Die Abgeordnete machte deutlich, wie schwierig die Rechten bereits heute den Umgang im Europäischen Parlament machen. "Sie trommeln - sie nehmen sich laut viel Platz", beschrieb Noichl die extrem rechten Abgeordneten, die ihrer Einschätzung nach inzwischen bereits ein Viertel des Parlaments ausmachen. Obwohl sie als Abgeordnete gewählt seien, machten die extrem Rechten immer wieder deutlich, dass sie in Brüssel nicht für Europa arbeiten wollten: "Sie sagen klar, sie wollen Europa als Projekt zerstören." Die richtige Strategie zu finden, sei schwierig, erläuterte Noichl. "Scharfe Waffen" gegen die Länder, in denen Rechtsextreme zunehmend das Sagen haben, gebe es nämlich nicht. Eine Möglichkeit, diese Länder wieder auszuschließen, sofern sie dauerhaft in den Faschismus abrutschten, sei gar nicht vorgesehen, "ein Geburtsfehler der EU", so die Abgeordnete. Für Strafmaßnahmen sei wiederum eine Einstimmigkeit erforderlich, die nicht zu bekommen sei. Noichl kritisierte, dass ein Land bei seiner Aufnahme in die EU zwar eine Reihe von Kriterien zu erfüllen habe, zu denen der Minderheitenschutz, institutionelle Stabilität und die Wahrung der Menschenrechte gehören, aber keine Konsequenzen zu erwarten seien, wenn diese danach nicht mehr eingehalten würden: "Es kann doch nicht sein, dass ich einmal aufgenommen werde und danach tun kann, was ich will!"
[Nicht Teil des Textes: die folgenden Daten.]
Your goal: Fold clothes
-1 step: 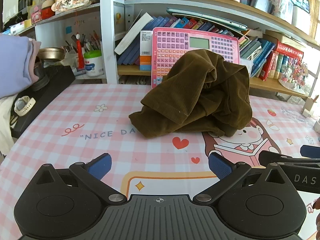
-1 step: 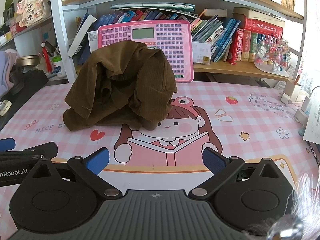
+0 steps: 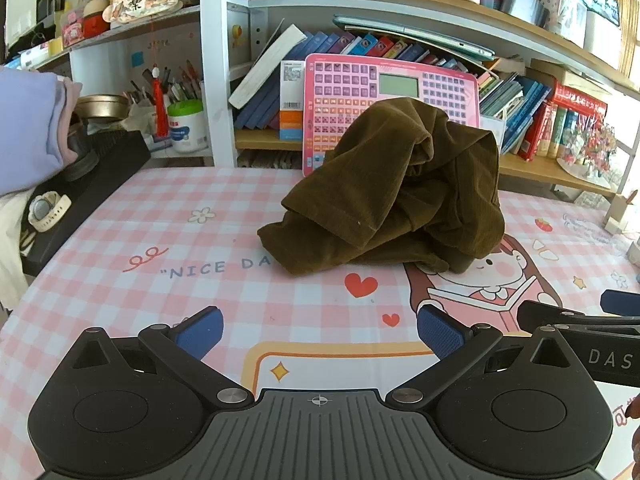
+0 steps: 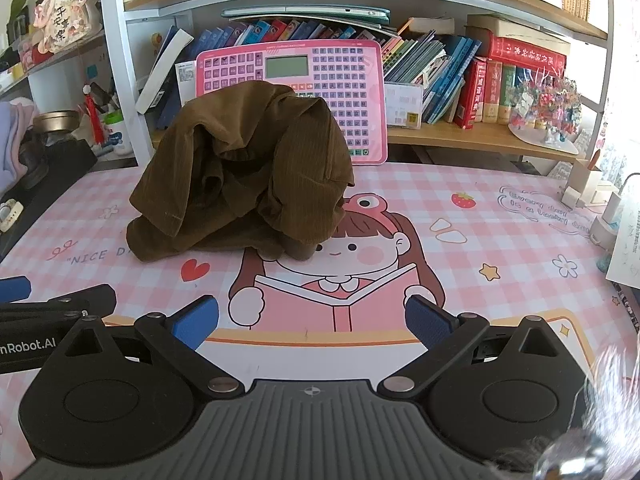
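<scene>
A crumpled brown corduroy garment (image 3: pixel 396 192) lies in a heap on the pink checked table mat (image 3: pixel 200 272), toward the back middle; it also shows in the right wrist view (image 4: pixel 244 176). My left gripper (image 3: pixel 318 334) is open and empty, low over the mat's front, well short of the garment. My right gripper (image 4: pixel 312 322) is open and empty, over the cartoon girl print, in front of the garment. Each gripper's fingers show at the edge of the other's view.
A pink toy keyboard tablet (image 4: pixel 320 80) leans on the bookshelf (image 4: pixel 460 136) right behind the garment. A black box (image 3: pixel 92 184) with a watch sits at the left edge, with lilac clothing (image 3: pixel 28 132) beside it. Small items (image 4: pixel 600 208) stand at the right edge.
</scene>
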`<state>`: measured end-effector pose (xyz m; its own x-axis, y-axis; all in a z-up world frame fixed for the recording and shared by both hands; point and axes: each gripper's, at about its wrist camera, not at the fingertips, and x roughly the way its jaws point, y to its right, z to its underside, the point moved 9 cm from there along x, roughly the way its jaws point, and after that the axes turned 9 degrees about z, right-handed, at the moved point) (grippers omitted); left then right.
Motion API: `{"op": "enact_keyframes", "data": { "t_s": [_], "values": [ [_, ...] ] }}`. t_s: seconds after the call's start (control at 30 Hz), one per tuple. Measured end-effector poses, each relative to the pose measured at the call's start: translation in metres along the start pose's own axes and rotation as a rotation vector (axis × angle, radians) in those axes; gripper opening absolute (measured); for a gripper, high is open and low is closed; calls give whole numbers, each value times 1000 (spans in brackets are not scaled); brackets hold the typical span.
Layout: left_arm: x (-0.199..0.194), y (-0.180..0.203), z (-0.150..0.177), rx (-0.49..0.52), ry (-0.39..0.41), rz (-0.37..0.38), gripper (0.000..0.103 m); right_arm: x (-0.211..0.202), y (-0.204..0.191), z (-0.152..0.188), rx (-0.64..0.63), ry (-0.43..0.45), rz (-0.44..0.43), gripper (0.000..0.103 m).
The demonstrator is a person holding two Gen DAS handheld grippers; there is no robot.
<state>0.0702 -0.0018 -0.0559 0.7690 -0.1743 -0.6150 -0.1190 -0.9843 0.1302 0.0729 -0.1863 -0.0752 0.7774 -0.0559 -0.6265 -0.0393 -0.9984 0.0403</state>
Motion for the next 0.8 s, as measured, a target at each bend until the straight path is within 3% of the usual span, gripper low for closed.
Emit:
{"op": "enact_keyframes", "data": {
  "t_s": [0.8],
  "values": [
    [0, 0, 7, 9, -11, -2, 103, -2, 1, 4, 5, -9, 13, 101]
  ]
}}
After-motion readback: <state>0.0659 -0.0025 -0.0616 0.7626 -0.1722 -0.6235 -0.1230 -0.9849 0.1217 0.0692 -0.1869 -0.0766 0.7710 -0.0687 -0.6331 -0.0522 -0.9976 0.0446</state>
Aus dem Publikum erntete Noichl einigen Widerspruch: "Wenn wir die kritischen Staaten in der EU behalten, können wir sie vielleicht nicht heilen, aber vielleicht haben wir sie besser im Blick", sagte eine Besucherin. "Mich wundert die defensive Art, wie du mit Europa umgehst", wandte Peter Dingler, der Gründer der Vaterstettener Friedensgespräche, ein. "Für mich gibt es kein schöneres Projekt in den letzten 70 Jahren als dieses Europa." Ein anderer Besucher warf die Frage auf, inwieweit die SPD, die schließlich Juniorpartner in der Bundesregierung sei, mitverantwortlich für die Zunahme des Rechtspopulismus sei. Einige Zuhörer versuchten bei der Veranstaltung freilich auch, die Debatte in eine ganz andere Richtung zu lenken: Sie verwehrten sich gegen Kritik an der AfD und thematisierten ihrerseits Linksextremismus - bevor sie von Moderator Günter Lenz und den beiden Referentinnen auf ihre Themaverfehlung aufmerksam gemacht wurden.